Many of the senior management team have been at the company for decades, including the CEO, CTO, Head of North America and the Head of EMEA. Several other leaders have significant tenures, as well as many employees, who have been with the firm for a very long time.
Cochlear’s culture centres around research and innovation. The company’s significant spending on technological advancements has resulted in continuous innovation that has driven positive change within the industry. The result of this has meant that it has attracted many high-quality people while fostering an innovation-based culture.
By ensuring a positive cultural workplace, centred around research and innovation, the company has successfully produced leading-edge technology in the hearing implant-related field. It has dominated the market with a leading market share of nearly 70% (in implants), a position that competitors can only dream about.
Moreover, the effect of this has led to superior financial results and share price performance over a very long period of time.

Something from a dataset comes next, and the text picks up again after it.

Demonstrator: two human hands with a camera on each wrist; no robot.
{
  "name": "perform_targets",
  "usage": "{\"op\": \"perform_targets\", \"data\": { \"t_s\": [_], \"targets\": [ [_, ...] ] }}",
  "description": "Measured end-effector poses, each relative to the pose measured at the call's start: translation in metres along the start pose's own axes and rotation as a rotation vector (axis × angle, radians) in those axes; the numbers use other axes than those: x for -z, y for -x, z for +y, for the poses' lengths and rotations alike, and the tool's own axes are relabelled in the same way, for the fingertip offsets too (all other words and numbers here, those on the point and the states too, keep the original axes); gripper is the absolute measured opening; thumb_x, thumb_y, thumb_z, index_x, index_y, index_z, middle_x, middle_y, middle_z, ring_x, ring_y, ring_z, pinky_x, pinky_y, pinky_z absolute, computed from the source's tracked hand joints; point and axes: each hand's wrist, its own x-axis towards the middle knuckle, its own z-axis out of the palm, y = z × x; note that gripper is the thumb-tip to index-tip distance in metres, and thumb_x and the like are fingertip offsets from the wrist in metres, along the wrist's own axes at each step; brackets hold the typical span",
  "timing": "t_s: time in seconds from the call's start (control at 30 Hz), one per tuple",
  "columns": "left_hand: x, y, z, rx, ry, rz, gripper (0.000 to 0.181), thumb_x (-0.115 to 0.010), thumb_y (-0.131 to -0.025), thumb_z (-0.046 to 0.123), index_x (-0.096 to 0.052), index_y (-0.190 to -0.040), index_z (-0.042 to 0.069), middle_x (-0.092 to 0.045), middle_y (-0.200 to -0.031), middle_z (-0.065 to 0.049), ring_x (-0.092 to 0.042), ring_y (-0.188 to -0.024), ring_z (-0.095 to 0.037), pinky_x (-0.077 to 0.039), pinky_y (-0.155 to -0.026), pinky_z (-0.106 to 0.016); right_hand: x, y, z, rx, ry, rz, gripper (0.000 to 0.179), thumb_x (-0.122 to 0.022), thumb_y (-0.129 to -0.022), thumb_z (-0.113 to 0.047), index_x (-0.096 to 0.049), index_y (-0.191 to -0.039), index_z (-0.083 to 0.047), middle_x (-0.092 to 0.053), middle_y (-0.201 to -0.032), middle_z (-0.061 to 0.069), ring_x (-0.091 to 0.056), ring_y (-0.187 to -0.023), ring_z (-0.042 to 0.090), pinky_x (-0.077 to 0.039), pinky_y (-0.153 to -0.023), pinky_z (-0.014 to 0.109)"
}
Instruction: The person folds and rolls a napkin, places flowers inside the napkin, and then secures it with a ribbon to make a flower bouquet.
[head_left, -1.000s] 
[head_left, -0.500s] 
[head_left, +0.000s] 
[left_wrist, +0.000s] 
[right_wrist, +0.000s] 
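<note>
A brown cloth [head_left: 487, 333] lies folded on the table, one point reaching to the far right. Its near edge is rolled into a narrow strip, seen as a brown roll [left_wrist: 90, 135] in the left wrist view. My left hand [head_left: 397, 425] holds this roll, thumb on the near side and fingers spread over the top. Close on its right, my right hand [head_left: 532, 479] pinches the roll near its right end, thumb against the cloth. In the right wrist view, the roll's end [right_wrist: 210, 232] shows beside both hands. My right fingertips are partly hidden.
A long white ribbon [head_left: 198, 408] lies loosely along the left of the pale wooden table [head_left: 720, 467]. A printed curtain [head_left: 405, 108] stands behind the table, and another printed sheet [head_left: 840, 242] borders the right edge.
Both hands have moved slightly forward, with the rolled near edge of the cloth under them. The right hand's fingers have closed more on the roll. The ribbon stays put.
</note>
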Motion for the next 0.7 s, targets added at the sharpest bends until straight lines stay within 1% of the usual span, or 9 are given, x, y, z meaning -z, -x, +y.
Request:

It can be largely attributed to the long tenure of management and the culture they have created within the organisation.
At ECP, we seek to identify companies with predictable earnings streams that are growing their economic footprint. For all companies striving to grow their economic footprint, it is important to focus on corporate culture and the benefits that a positive culture can bring to an organisation.
The true test of a positive corporate culture is not only in the upcycle but, more importantly, in the downcycle, a time when a positive corporate culture truly makes a difference in motivating and retaining employees.
Company culture is a critical enabler of successful strategy implementation. Ensuring a respectful and healthy working environment is essential for long-term performance. Finding companies that excel in this area will ensure greater conviction in an investor's belief surrounding other fundamental areas of the investment case.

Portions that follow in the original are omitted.